* Problem description:
In the entries below, begin at the line that has "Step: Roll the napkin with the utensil", stop after the line that has "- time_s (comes", and output those lines exactly with no pictures.

Items from a data source:
========
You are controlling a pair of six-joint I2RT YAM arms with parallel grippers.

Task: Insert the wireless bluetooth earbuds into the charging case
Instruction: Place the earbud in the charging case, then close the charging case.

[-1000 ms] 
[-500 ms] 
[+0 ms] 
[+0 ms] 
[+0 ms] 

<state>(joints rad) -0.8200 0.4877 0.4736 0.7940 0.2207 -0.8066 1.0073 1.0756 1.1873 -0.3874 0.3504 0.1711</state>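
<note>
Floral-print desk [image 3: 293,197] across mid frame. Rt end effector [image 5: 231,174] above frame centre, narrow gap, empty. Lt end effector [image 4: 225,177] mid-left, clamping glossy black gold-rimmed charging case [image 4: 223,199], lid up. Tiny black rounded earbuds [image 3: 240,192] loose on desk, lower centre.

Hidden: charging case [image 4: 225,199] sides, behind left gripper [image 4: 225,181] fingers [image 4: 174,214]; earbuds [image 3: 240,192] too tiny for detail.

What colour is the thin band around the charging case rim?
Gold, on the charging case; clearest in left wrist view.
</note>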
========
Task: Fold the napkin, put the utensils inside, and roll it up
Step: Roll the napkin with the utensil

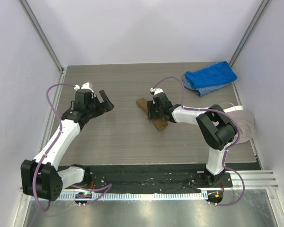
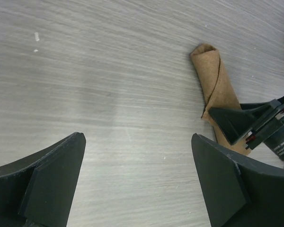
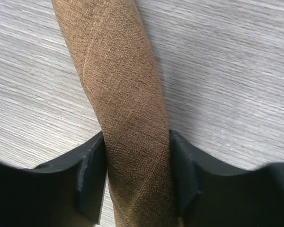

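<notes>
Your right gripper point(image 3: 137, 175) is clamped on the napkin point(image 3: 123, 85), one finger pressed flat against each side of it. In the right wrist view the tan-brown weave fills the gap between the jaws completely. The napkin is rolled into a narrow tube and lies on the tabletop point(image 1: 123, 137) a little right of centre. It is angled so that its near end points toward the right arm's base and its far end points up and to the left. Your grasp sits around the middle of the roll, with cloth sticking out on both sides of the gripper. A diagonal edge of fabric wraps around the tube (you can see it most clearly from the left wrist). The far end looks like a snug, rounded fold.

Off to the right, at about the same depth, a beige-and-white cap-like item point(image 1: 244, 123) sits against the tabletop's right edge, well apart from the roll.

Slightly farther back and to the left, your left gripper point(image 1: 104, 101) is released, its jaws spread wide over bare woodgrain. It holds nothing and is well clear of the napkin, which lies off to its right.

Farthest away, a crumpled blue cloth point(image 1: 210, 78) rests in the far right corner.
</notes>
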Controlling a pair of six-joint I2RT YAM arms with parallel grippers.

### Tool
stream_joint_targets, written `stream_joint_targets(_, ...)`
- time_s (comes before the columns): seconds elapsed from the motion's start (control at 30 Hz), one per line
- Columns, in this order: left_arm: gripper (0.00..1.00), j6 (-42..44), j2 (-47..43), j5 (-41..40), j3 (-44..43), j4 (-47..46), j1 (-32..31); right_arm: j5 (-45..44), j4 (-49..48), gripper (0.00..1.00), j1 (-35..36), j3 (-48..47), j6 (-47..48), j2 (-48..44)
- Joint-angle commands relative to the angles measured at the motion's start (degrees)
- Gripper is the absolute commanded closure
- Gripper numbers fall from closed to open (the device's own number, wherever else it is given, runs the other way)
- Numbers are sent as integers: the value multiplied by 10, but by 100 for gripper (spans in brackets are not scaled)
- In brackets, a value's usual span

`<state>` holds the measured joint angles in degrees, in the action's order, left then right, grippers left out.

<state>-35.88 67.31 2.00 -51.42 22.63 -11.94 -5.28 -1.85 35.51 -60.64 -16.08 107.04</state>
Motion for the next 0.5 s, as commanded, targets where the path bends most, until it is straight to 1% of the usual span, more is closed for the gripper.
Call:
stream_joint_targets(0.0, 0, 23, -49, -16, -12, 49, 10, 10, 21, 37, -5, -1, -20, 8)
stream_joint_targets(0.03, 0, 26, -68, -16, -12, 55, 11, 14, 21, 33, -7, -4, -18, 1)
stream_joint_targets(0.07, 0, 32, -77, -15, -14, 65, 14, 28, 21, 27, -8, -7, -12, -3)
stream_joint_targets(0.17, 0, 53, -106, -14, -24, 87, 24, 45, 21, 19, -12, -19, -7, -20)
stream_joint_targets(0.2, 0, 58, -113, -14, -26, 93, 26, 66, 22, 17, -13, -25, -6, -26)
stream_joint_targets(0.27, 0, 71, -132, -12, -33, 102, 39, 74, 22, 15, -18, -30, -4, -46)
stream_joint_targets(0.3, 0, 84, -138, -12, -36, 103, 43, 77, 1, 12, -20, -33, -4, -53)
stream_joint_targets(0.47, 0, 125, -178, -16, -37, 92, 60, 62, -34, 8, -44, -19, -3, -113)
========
* Written answer:
Step: Roll the napkin with the utensil


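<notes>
Your right gripper point(image 3: 137, 175) is clamped on the napkin point(image 3: 123, 85), one finger pressed flat against each side of it. In the right wrist view the tan-brown weave fills the gap between the jaws completely. The napkin is rolled into a narrow tube and lies on the tabletop point(image 1: 123, 137) a little right of centre. It is angled so that its near end points toward the right arm's base and its far end points up and to the left. Your grasp sits around the middle of the roll, with cloth sticking out on both sides of the gripper. A diagonal edge of fabric wraps around the tube (you can see it most clearly from the left wrist). The far end looks like a snug, rounded fold.

Off to the right, at about the same depth, a beige-and-white cap-like item point(image 1: 244, 123) sits against the tabletop's right edge, well apart from the roll.

Slightly farther back and to the left, your left gripper point(image 1: 104, 101) is released, its jaws spread wide over bare woodgrain. It holds nothing and is well clear of the napkin, which lies off to its right.

Farthest away, a crumpled blue cloth point(image 1: 210, 78) rests in the far right corner.
</notes>
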Controlling a pair of six-joint I2RT YAM arms with parallel grippers.

### Tool
stream_joint_targets, written `stream_joint_targets(_, ...)`
- time_s (comes before the columns): seconds elapsed from the motion's start (control at 30 Hz), one per line

That finishes the exercise, with nothing more to add.